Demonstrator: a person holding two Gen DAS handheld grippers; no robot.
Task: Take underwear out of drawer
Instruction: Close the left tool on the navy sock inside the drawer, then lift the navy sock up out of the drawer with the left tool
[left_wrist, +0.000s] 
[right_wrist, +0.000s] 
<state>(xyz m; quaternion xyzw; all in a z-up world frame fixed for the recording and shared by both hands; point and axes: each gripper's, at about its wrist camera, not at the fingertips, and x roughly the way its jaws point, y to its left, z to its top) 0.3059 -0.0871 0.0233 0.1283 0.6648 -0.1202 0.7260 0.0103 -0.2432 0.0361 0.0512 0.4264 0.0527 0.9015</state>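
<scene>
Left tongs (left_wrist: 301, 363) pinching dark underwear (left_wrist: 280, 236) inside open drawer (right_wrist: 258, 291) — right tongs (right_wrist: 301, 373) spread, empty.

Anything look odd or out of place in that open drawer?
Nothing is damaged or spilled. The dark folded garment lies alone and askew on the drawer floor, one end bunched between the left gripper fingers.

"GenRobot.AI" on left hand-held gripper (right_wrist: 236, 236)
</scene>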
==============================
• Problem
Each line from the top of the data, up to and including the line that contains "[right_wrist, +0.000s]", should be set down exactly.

• Expected answer
Demonstrator: a person holding two Gen DAS handheld grippers; no robot.
Task: Take underwear out of drawer
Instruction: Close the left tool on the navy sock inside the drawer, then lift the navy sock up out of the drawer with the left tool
[left_wrist, +0.000s] 
[right_wrist, +0.000s] 

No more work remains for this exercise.